Please write out exactly the lines of the data below from the line holding "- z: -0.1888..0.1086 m" through the line holding "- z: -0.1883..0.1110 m", and leave out the rest.

▸ **DATASET EXCERPT**:

=== Begin Enclosure ===

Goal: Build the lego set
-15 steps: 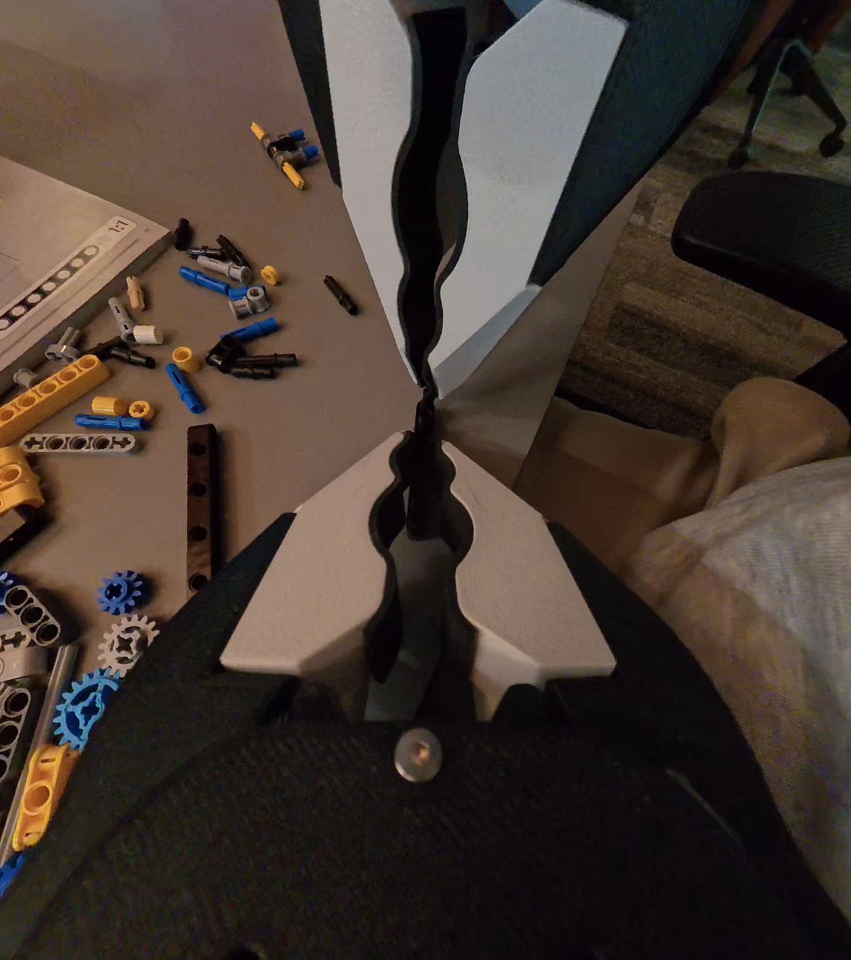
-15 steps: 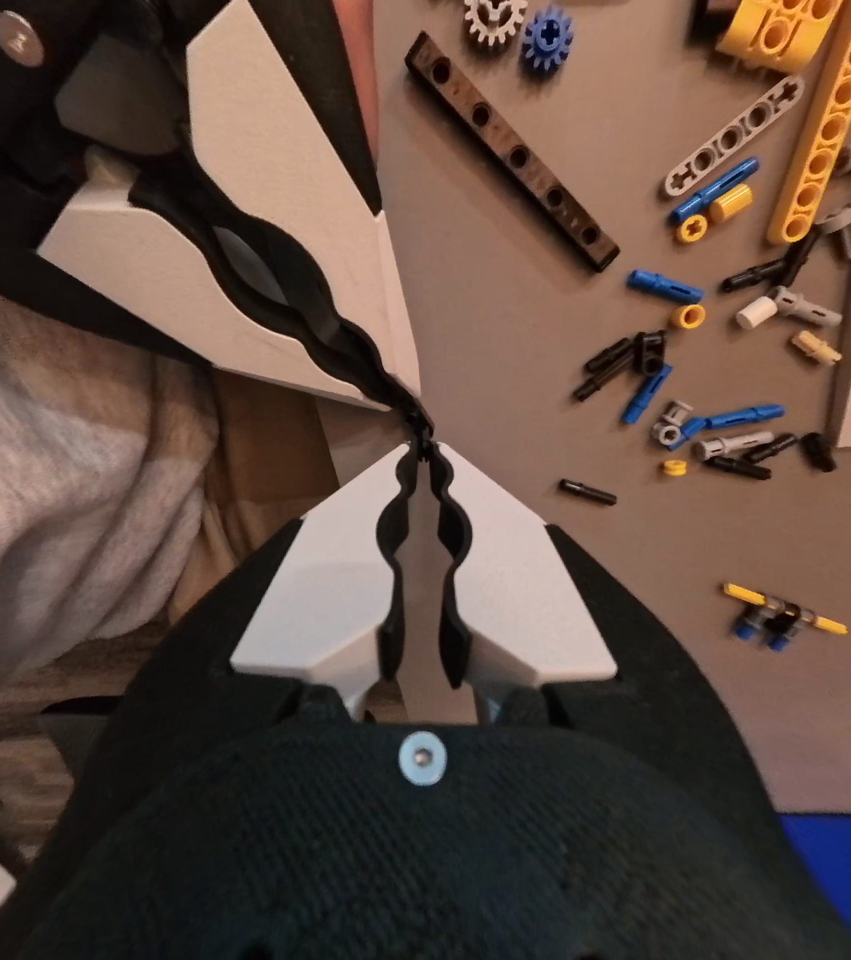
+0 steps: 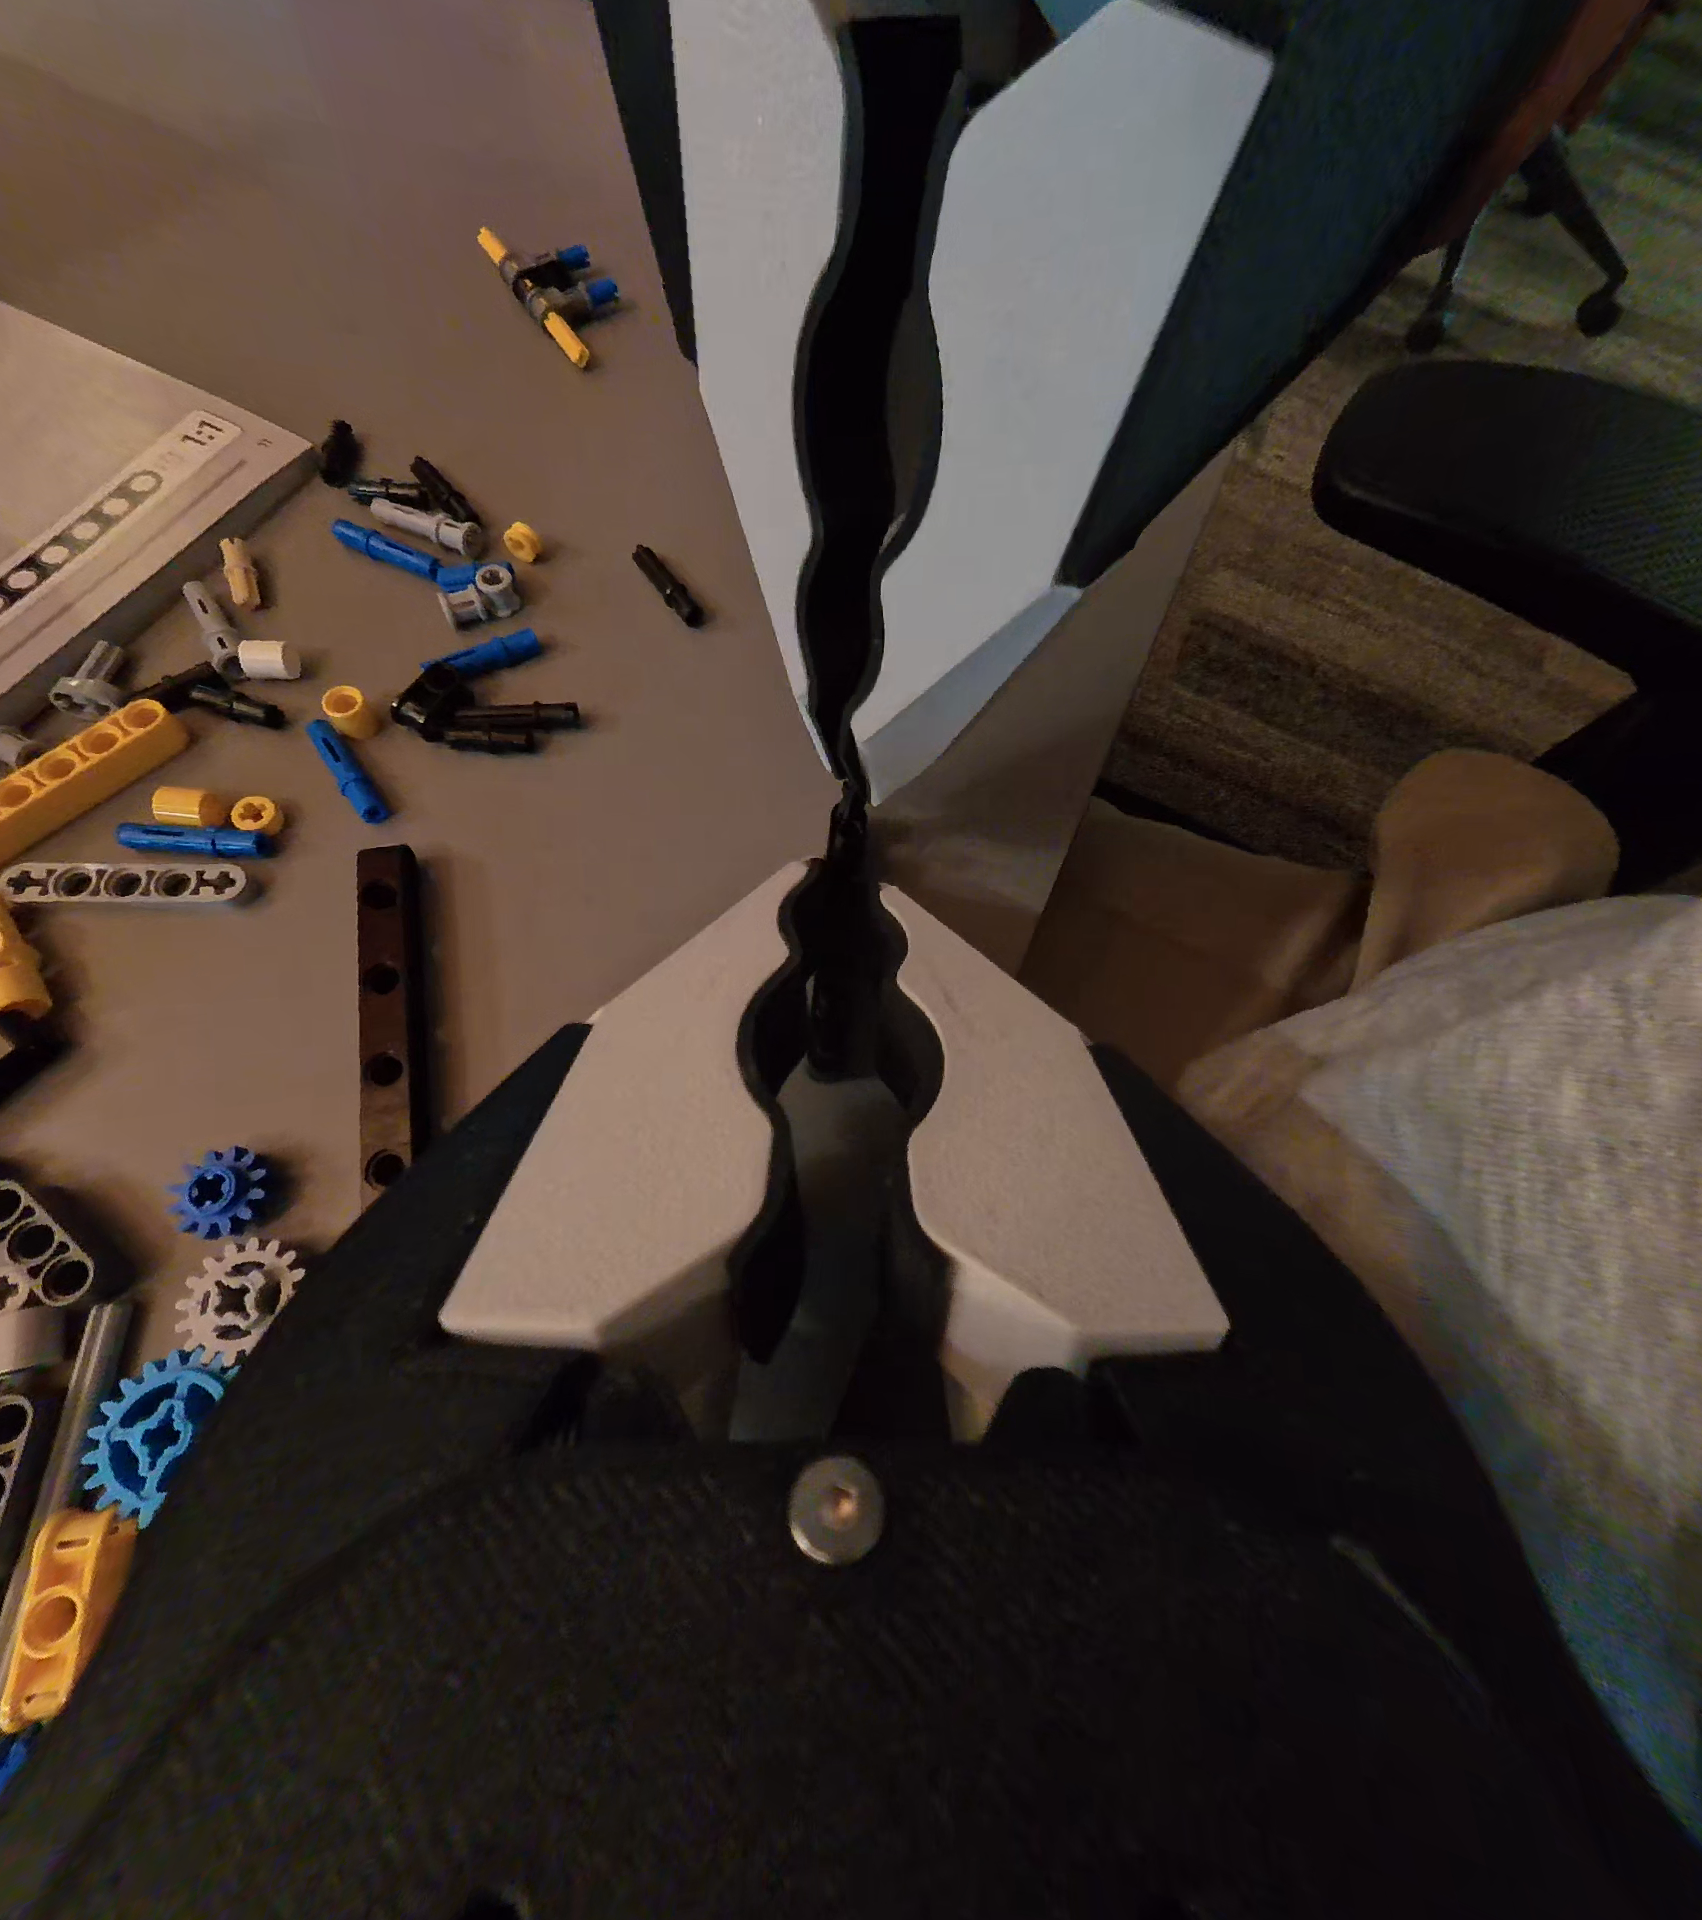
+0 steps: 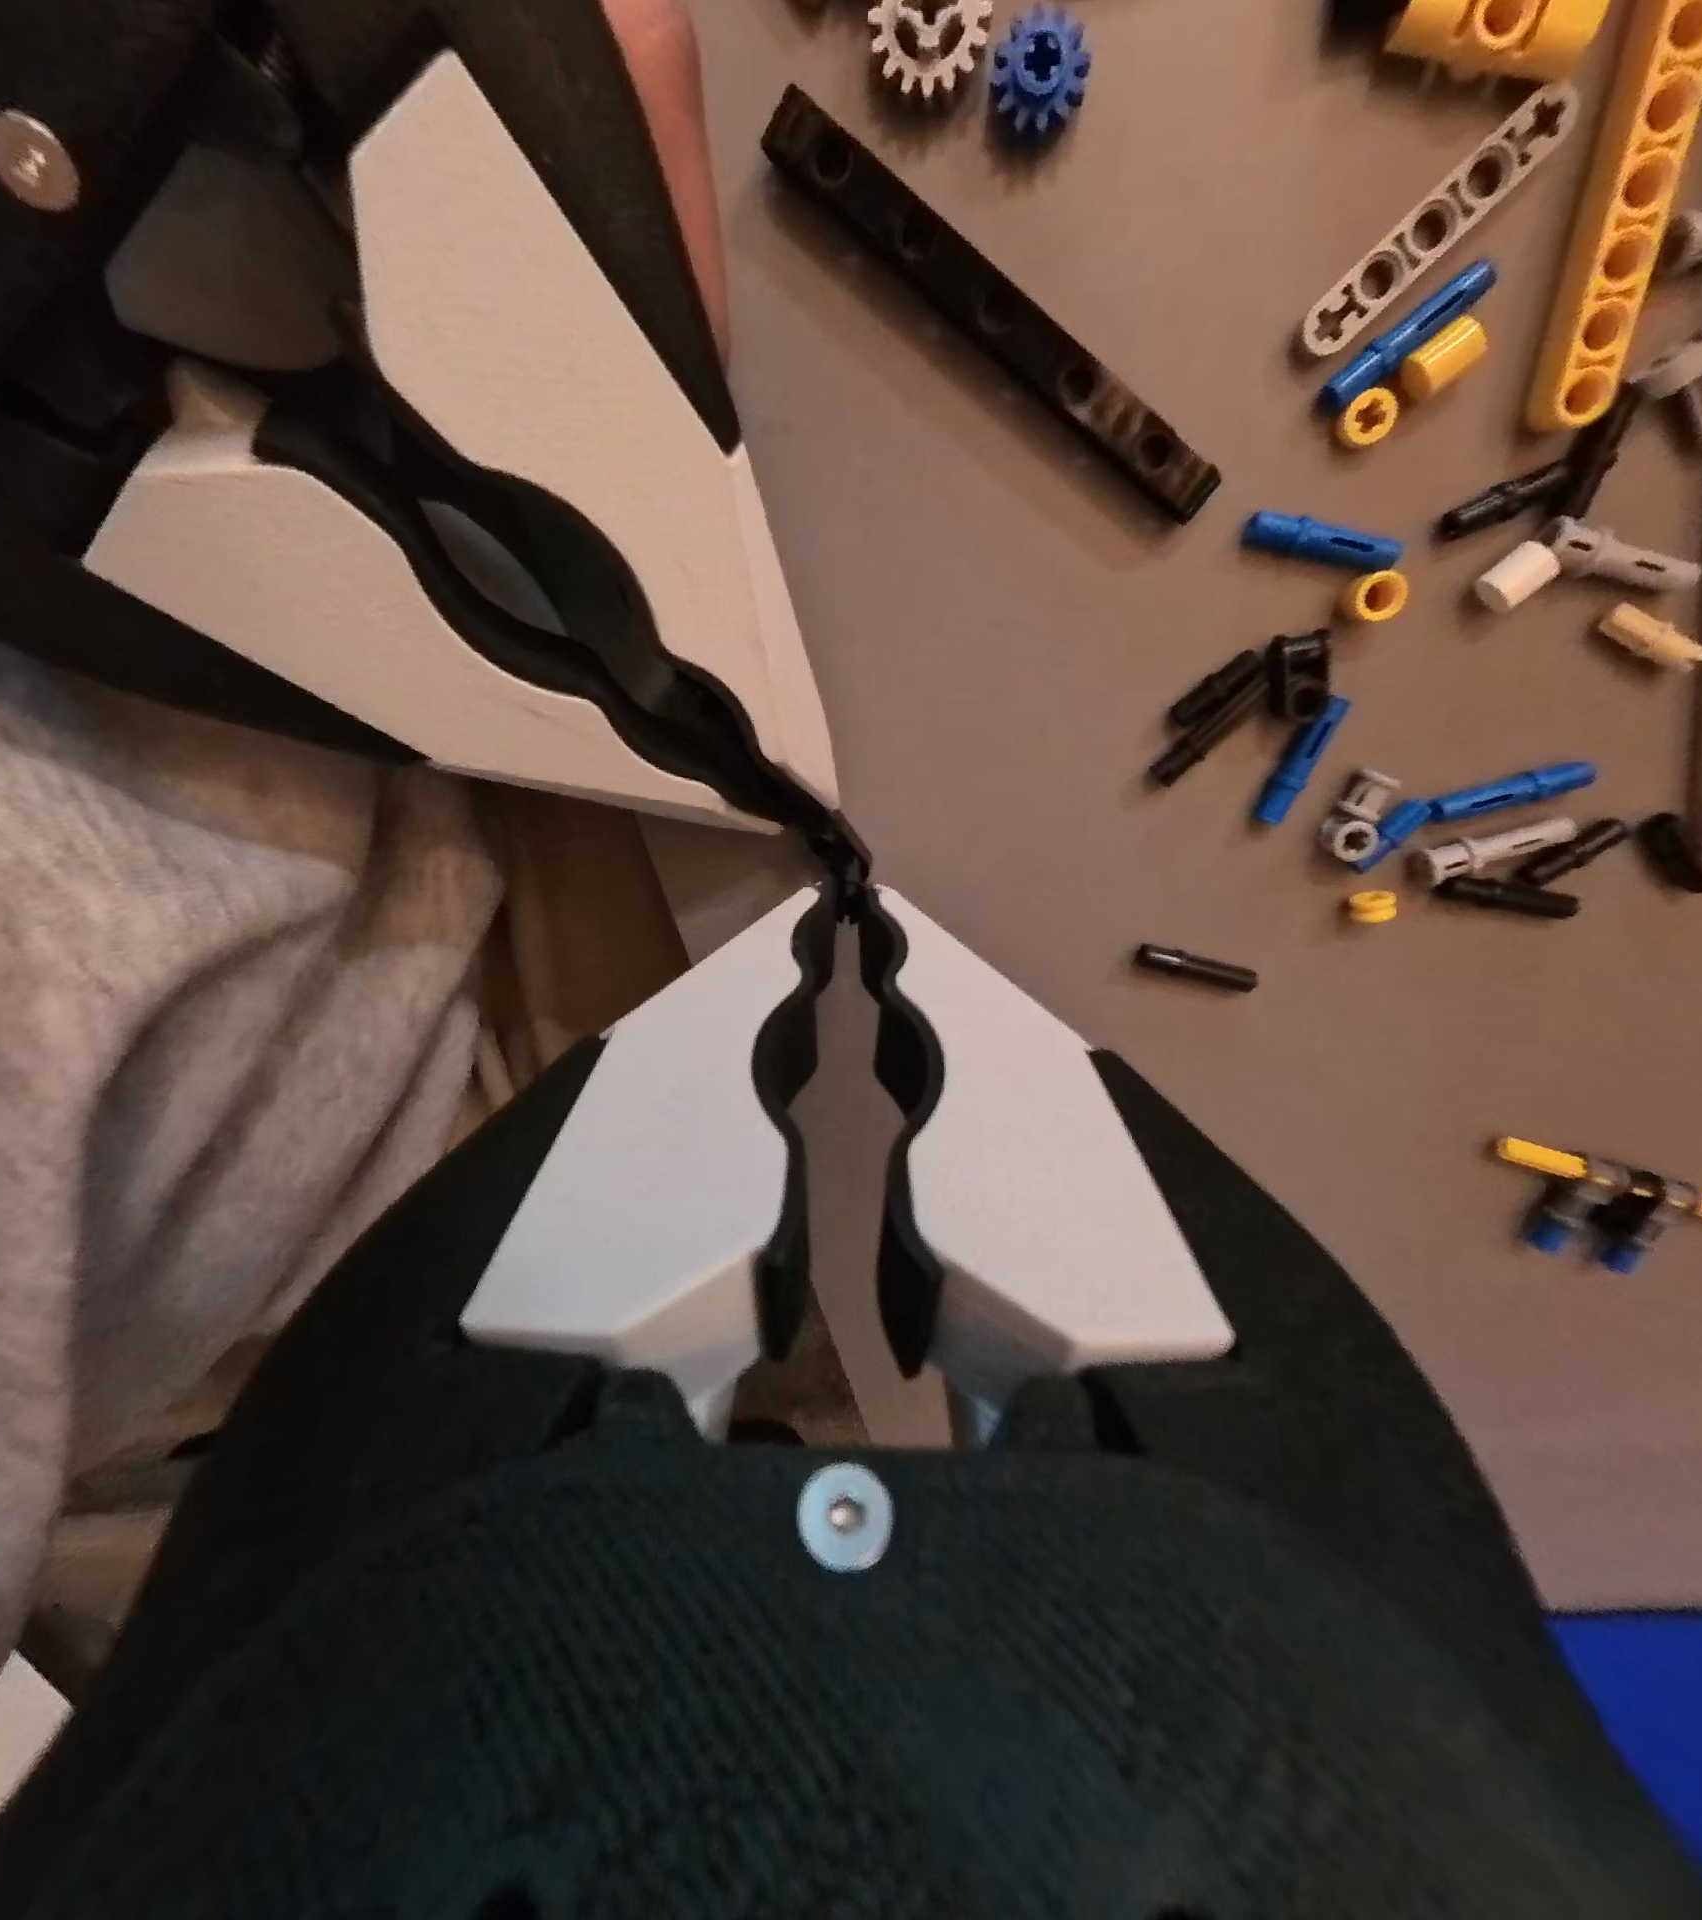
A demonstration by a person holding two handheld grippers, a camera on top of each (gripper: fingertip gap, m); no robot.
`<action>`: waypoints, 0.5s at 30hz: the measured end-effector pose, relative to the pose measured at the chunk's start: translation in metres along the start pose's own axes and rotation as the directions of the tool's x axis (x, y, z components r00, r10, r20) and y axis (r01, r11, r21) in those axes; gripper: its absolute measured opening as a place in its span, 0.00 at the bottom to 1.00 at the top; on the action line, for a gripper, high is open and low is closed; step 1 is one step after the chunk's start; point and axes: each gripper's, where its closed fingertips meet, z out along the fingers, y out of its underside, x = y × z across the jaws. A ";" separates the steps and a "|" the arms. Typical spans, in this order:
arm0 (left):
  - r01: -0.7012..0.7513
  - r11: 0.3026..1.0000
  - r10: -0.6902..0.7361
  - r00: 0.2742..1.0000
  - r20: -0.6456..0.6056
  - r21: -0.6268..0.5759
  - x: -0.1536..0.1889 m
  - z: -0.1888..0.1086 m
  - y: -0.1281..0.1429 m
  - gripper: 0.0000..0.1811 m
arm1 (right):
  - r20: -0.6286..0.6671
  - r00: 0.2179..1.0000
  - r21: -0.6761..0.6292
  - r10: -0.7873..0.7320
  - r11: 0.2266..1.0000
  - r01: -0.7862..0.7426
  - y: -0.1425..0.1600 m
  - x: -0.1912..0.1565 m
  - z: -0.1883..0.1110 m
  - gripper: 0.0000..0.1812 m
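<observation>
Almost nothing has moved since the earlier frame: both tools keep the same tip-to-tip pose above the near edge of the worktop [image 3: 203, 156], over the person's lap. So the joining step looks unfinished, I judge.

In its own view, the left hand-held gripper [image 3: 842, 883] has its jaws closed on a thin black pin [image 3: 831, 997] that runs back between them. The right hand-held gripper [image 4: 847, 899] is closed at its tips on a small dark piece [image 4: 842, 842]. The dark piece sits exactly where the two tools meet, and I cannot tell if it is a second part or the end of the same pin.

On the worktop lie the other lego pieces. I count two long beams, one yellow beam [image 3: 36, 784] and one black beam [image 3: 385, 1013]. Gears are four in the left view: three blue and one grey gear [image 3: 239, 1299]. One small assembly with yellow axle ends [image 4: 1631, 1195] lies apart from the heap. One instruction booklet [image 3: 26, 488] is at the far left.
</observation>
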 end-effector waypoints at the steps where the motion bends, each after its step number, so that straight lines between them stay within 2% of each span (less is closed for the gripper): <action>1: 0.001 1.000 -0.001 1.000 -0.001 0.000 0.000 0.000 0.000 0.03 | -0.003 1.000 -0.007 -0.004 1.000 0.004 0.000 0.000 0.000 0.01; 15: 0.003 1.000 -0.003 1.000 -0.002 0.000 0.000 0.000 0.000 0.03 | 0.003 1.000 0.023 -0.030 0.999 0.030 -0.001 0.000 0.000 0.01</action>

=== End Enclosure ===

▸ **ANSWER TO THIS EXERCISE**:
  - z: -0.1888..0.1086 m
  - y: -0.1281..0.1429 m
  - gripper: 0.0000..0.1811 m
arm1 (right):
  - r20: -0.6286..0.6671
  - r00: 0.2179..1.0000
  - r21: -0.6761..0.6292
  - r10: -0.7873..0.7320
  - r11: 0.2266..1.0000
  - r01: -0.7862..0.7426
  - y: -0.1425..0.1600 m
  - x: -0.1912..0.1565 m
  - z: -0.1883..0.1110 m

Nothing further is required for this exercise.